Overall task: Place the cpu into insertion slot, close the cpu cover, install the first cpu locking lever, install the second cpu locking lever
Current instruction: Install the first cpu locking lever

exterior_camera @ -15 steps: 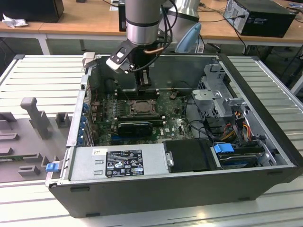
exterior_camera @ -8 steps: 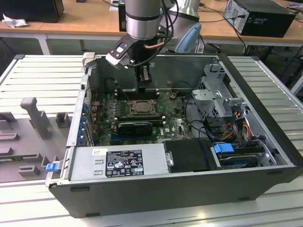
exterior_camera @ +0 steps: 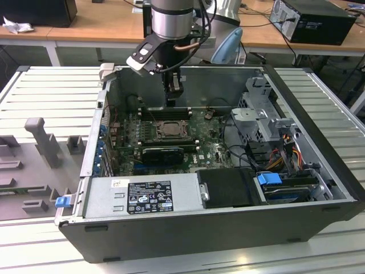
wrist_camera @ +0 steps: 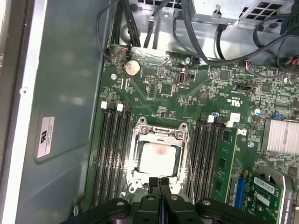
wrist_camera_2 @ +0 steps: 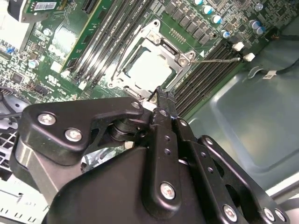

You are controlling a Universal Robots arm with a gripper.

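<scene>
cpu [wrist_camera: 158, 158]: seated in the motherboard [wrist_camera: 163, 88] socket, cpu cover [wrist_camera: 161, 134] lying flat around it. gripper [wrist_camera: 159, 181]: fingers clenched together, grasping nothing, directly over the socket edge, inside the open computer case [exterior_camera: 171, 234].

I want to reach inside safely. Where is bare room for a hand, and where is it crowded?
Bare: the grey case panel beside the memory slots; the ribbed table at the exterior view's right. Crowded: around the cpu, with the gripper near it, and the cabled drive cage.
</scene>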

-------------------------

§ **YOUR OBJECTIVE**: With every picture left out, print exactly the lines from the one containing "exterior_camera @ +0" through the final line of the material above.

§ **ANSWER BOX**:
exterior_camera @ +0 steps: 
wrist_camera @ +0 steps: 
wrist_camera_2 @ +0 steps: 

You are controlling a Universal Robots arm with a gripper.

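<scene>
cpu [wrist_camera: 158, 158]: seated in the motherboard [wrist_camera: 163, 88] socket, cpu cover [wrist_camera: 161, 134] lying flat around it. gripper [wrist_camera: 159, 181]: fingers clenched together, grasping nothing, directly over the socket edge, inside the open computer case [exterior_camera: 171, 234].

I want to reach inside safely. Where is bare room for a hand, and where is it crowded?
Bare: the grey case panel beside the memory slots; the ribbed table at the exterior view's right. Crowded: around the cpu, with the gripper near it, and the cabled drive cage.
</scene>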

The response to this exercise is complete.